Im Forum kommentieren

Felix H

2021-03-20 00:18:29

@Felix:
Magst du "Remurdered" inzwischen oder nur live?


Auf Platte find ich ihn weiterhin etwas... steril? So wie dieses Album generell.
"No Medicine For Regret" wird zu wenig gewürdigt, den finde ich wunderschön.

Lateralis84skleinerBruder

2021-03-19 22:36:58

Ich mag Rave Tapes dort wo es ist eigentlich ganz gern.
Es ist das imo am analogsten klingende Album. Alles röhrt so schön plastisch.
Bei den nächsten Alben ist das wieder stärker in die bekannte Wall of Sound eingewoben.

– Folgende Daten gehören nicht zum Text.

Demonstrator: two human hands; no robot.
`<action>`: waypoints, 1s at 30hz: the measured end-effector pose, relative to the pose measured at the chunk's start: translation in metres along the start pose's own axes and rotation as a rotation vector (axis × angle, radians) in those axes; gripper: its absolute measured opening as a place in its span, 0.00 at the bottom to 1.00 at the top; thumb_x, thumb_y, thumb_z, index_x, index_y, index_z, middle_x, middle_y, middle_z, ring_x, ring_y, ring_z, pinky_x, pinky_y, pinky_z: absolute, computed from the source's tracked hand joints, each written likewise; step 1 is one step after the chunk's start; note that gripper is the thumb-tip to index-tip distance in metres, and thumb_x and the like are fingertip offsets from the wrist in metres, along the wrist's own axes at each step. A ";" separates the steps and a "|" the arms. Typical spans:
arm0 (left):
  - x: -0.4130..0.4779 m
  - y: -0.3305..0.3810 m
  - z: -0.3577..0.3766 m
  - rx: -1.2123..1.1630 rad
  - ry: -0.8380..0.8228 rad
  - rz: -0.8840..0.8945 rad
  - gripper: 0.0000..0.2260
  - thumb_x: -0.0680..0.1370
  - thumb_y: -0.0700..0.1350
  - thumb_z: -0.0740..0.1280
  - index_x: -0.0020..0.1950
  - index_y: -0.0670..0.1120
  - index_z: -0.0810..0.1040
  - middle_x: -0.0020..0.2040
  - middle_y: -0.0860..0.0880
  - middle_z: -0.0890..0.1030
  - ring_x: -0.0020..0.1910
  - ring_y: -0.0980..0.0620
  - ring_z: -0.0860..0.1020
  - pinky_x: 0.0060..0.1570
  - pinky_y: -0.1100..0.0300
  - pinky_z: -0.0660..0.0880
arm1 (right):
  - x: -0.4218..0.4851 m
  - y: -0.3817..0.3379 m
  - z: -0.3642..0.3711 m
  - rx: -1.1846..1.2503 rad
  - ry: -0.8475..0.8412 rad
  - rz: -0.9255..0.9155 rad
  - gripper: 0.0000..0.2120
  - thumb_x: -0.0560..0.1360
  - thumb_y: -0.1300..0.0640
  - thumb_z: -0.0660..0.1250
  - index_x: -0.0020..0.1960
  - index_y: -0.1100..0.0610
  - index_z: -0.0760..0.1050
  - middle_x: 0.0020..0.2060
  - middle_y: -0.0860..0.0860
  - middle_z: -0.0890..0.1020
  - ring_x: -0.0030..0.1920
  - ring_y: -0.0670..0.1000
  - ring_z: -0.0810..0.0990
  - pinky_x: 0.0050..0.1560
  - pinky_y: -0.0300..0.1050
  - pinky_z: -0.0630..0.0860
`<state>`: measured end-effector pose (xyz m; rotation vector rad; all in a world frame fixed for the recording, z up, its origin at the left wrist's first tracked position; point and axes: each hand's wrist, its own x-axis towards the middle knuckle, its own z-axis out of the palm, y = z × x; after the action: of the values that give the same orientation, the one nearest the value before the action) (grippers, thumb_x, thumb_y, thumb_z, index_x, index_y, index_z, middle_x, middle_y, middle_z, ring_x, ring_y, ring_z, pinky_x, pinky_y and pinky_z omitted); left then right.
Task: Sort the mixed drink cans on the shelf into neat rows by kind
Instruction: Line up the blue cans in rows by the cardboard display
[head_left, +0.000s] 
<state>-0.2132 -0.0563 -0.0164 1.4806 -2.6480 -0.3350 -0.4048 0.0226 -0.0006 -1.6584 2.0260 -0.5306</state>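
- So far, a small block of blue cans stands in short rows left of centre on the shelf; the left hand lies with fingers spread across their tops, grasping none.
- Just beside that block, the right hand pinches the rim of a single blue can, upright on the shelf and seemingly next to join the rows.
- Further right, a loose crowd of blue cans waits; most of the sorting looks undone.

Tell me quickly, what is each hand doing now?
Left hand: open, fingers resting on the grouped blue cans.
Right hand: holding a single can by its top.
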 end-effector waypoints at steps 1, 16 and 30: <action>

Das Album klingt wie ein erster Gehversuch mit dem neuen Equipment, nachdem sie sich mit Hardcore aus dem abgegrasten Land in neue Gefilde aufgemacht haben

The MACHINA of God

2021-03-18 13:01:06

Kann ich allem so zustimmen.

Leech85

2021-03-18 11:50:35

Mich hat Remurdered als Song erst richtig gepackt nachdem ich ihn live gehört habe.

Das Album hat jedoch nicht ganz andere Perlen,wie der Opener oder Blues Hour. Dieser Ausbruch gegen Ende einfach genial. Und mit the Lors is out of Control endet das Album perfekt. Dennoch für mich die schwächste Mogwai Scheibe.

The MACHINA of God

2021-03-18 11:46:16

@Felix:
Magst du "Remurdered" inzwischen oder nur live?

Ich finde ja den Opener immer wieder grandios mit seinen Harmonien.